● Exercise requirements
Below are records; how many of their lines contain "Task"? Reply with the number and no other words.

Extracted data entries
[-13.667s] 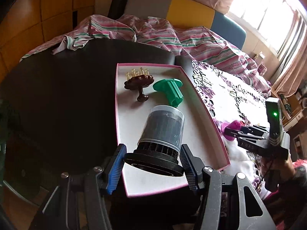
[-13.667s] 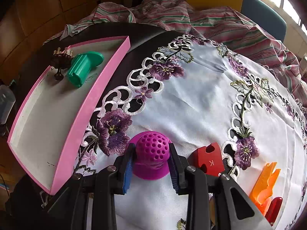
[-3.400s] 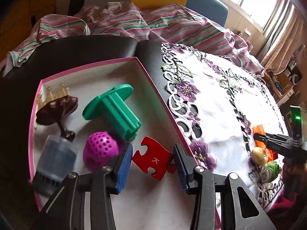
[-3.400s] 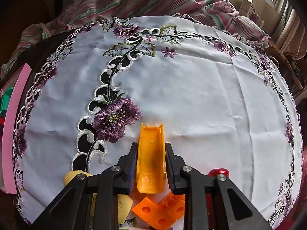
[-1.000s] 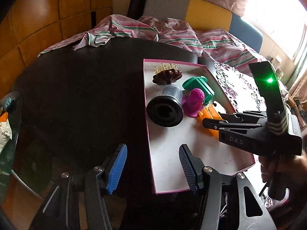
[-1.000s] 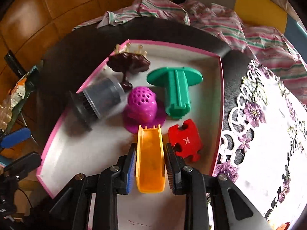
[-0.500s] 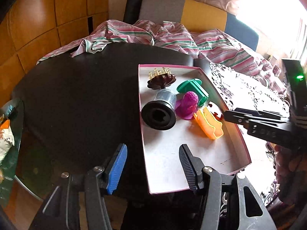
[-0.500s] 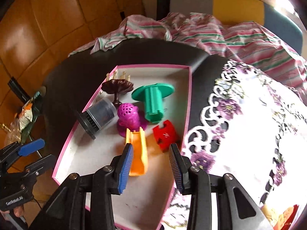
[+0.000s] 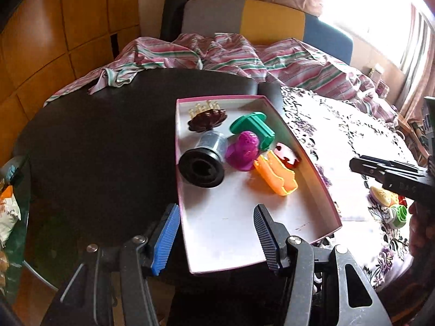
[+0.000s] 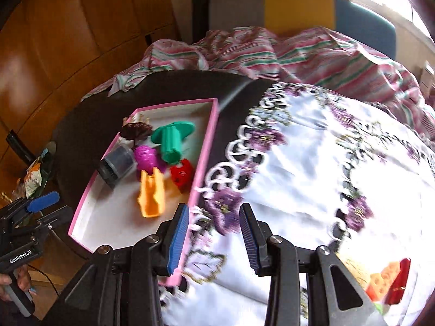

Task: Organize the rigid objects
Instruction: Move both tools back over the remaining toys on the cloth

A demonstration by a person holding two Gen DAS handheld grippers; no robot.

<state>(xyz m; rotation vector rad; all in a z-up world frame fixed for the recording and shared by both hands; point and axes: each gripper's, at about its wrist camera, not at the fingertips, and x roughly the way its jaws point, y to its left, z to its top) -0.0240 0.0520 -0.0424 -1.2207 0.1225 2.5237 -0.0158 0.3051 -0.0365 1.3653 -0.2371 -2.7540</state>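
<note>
A pink-rimmed white tray (image 9: 310, 163) (image 10: 209, 138) holds a brown crown-topped piece (image 9: 206, 118), a green spool (image 9: 254, 127), a grey cup with a black base (image 9: 202, 163), a magenta perforated dome (image 9: 243, 149), a red puzzle piece (image 9: 288, 156) and an orange chute (image 9: 276, 175) (image 10: 151, 197). My left gripper (image 9: 216, 237) is open and empty at the tray's near end. My right gripper (image 10: 213, 240) is open and empty over the tablecloth, beside the tray's right rim. Loose pieces, orange and red bricks (image 10: 387, 282) and a green piece (image 9: 398, 214), lie on the cloth.
The tray sits on a dark round table (image 9: 95, 141). A white embroidered cloth (image 10: 312, 163) covers the right half. Striped fabric (image 9: 231, 54) is heaped at the back before a chair. A snack bag (image 9: 6, 209) lies at the far left.
My right gripper let go of the orange chute in the tray, opened, and drew back to the right over the cloth. My left gripper stays open at the tray's near end.
</note>
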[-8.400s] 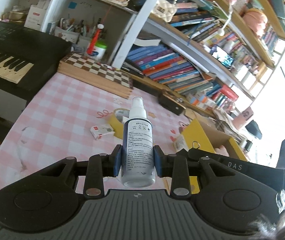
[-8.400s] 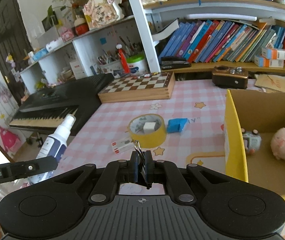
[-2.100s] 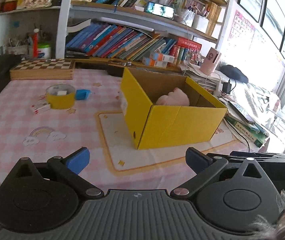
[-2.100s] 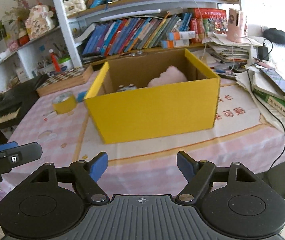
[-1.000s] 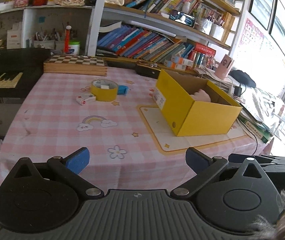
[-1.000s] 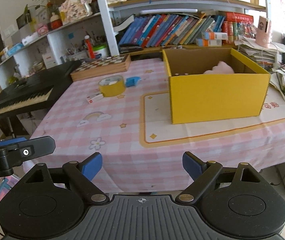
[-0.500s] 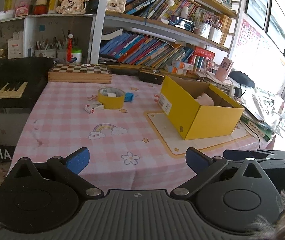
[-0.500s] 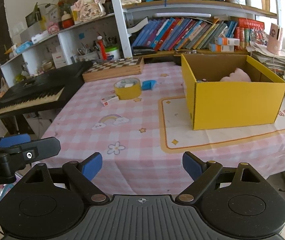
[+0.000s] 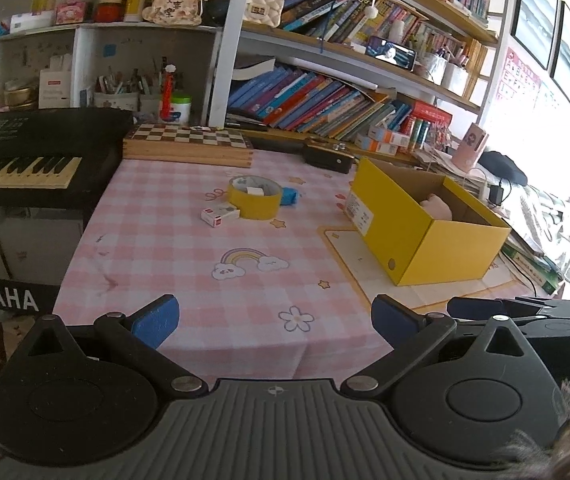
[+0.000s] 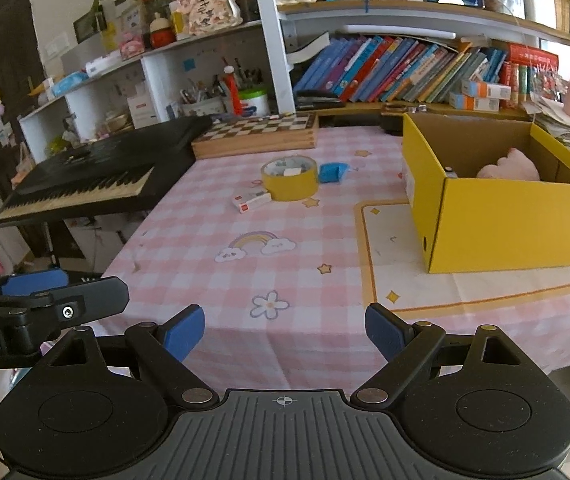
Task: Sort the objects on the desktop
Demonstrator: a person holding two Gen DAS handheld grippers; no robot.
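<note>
A yellow cardboard box (image 9: 429, 236) (image 10: 513, 224) stands on the right of the pink checked table (image 9: 213, 264) (image 10: 285, 256), with a pink plush (image 9: 437, 206) (image 10: 511, 168) inside. A yellow tape roll (image 9: 253, 197) (image 10: 289, 178), a small white and red box (image 9: 220, 214) (image 10: 251, 201) and a blue object (image 9: 288, 196) (image 10: 333, 172) lie at the table's far middle. My left gripper (image 9: 275, 320) is open and empty, off the table's near edge. My right gripper (image 10: 285, 332) is open and empty, also off the near edge.
A chessboard box (image 9: 187, 146) (image 10: 257, 134) lies at the table's back. A black keyboard (image 9: 25, 156) (image 10: 97, 176) stands to the left. Bookshelves line the back wall. Papers and cables pile up at the right (image 9: 525, 208).
Both grippers have pulled back from the table and stay open and empty. The box and the small objects look farther away. The spray bottle and the clip held earlier are gone from the jaws.
</note>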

● Answer area
2